Price action comes ahead of a weekend that will see Prime Minister Theresa May address MPs and members of the U.K.'s governing Conservative Party at its annual conference.
Faced with rebellion over her Brexit plans from MPs on both sides of the debate, as well as widespread discontent among party members, markets are attuned to the possibility that speculation over the tenability of May's position could easily renew over coming days.

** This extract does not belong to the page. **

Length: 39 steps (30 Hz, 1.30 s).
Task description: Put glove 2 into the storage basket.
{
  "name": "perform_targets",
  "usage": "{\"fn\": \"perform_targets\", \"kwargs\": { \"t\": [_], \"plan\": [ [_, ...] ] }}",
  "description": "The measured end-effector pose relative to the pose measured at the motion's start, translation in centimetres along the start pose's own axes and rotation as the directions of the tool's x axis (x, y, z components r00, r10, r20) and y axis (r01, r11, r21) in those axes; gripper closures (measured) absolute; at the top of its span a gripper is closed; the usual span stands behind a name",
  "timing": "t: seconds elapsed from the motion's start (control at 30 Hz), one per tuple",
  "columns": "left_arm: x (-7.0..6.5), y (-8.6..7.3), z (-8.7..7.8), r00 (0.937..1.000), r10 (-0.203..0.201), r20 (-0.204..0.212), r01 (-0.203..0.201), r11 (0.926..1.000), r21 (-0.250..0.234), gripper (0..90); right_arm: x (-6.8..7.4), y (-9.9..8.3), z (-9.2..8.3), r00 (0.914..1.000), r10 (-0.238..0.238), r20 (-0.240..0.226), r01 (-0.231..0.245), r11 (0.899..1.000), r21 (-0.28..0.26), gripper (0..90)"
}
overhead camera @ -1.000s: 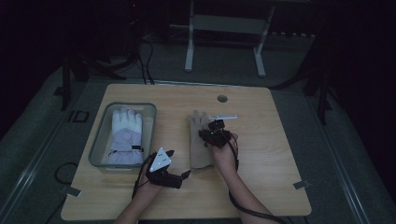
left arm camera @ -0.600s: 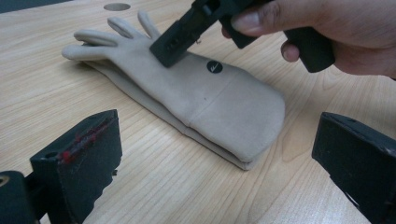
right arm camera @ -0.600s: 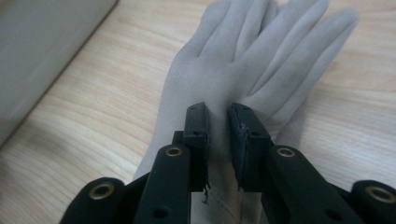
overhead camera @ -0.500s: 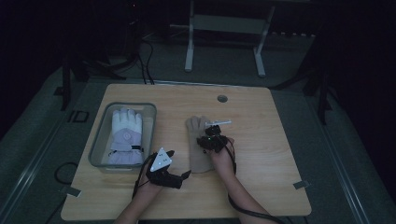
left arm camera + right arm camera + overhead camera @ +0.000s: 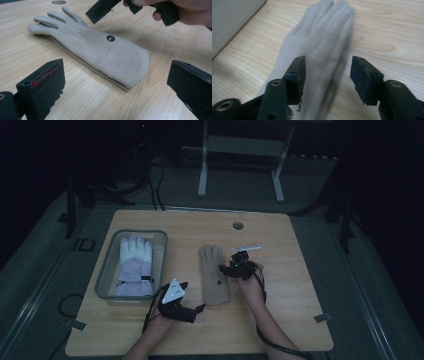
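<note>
Beige glove (image 5: pixel 214 275) flat on table (image 5: pixel 300 270); right gripper (image 5: pixel 239 268) jaws just opening, astride it; left gripper (image 5: pixel 181 306) jaws wide, empty.

Matt suede-like tan glove (image 5: pixel 95 52) on smooth pale wood-grain table (image 5: pixel 162 45).
The white glove (image 5: pixel 135 262), seemingly padded cloth, lies in a translucent plastic bin (image 5: pixel 107 270).

Right gripper (image 5: pixel 235 265) drawn back along the beige glove (image 5: pixel 215 277), from near its fingers toward its middle, at the edge farther from the grey bin (image 5: pixel 107 275). Jaws, closed a second ago, just opened, now standing apart over the glove with its edge between them, pads not pressing. Glove lying flat on the table.
</note>
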<state>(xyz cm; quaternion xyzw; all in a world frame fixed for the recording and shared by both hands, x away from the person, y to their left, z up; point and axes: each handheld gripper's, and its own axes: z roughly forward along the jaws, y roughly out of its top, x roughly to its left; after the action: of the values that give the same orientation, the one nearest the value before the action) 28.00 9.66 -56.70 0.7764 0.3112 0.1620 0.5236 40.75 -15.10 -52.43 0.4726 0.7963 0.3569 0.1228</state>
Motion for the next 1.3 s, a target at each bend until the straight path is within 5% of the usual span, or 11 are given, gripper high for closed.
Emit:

"The nightmare scenario of a no deal hard Brexit would have serious consequences. The UK economy could fall into temporary stagnation or worse, Eurozone growth would decelerate significantly for a few quarters amid grave uncertainty about industrial supply chains and future access to a major market. We continue to see a 20% risk of a no deal hard Brexit," says Holger Schmieding, chief Eurozone economist at Berenberg Bank.
The conference takes place as officials from both sides of the English Channel push for an agreement on terms of the U.K.'s withdrawal from the EU ahead of the October European Council summit, although some have said an extraordinary meeting could be arranged in November if a deal is not struck the previous month.
The deadline is important because even once a deal is done, it will still have to be signed off by the Council and approved by all parliaments in the European Union. This itself will take time but the Article 50 process governing the Brexit exit currently only provides until March 29, 2019 before the U.K. automatically leaves the EU.
However, disagreement over how to manage the Northern Irish border in the event a trade deal is not agreed at a later date is standing in the way of a deal. The EU rejected PM May's "Chequers plan" at a summit in the Austrian city of Salzburg just last week.
The EU's current Irish border proposal of customs union membership and continued "regulatory alignment" for Northern Ireland would mean either all of the U.K. remaining inside the EU customs union and single market, or a de-facto sea border being installed between the island of Ireland and Great Britain. The latter is something PM May has said "no U.K. Prime Minister could ever agree to".
If the talks fail to deliver a viable deal before early November the odds of a so-called "no deal Brexit" will increase significantly, leading markets to fear the U.K. defaulting to trade with the EU on World Trade Organization terms.
"If and when the nightmare scenario becomes inevitable, we would expect a last-minute scramble to secure a series of stopgap mini-deals to avert the worst, that is to allow planes to fly, lorries to roll, medicines to be shipped etc.. But the EU27 may tie even some of those mini-deals to Britain’s readiness to honour its binding financial commitments, often erroneously called the “Brexit bill“," says Schmieding.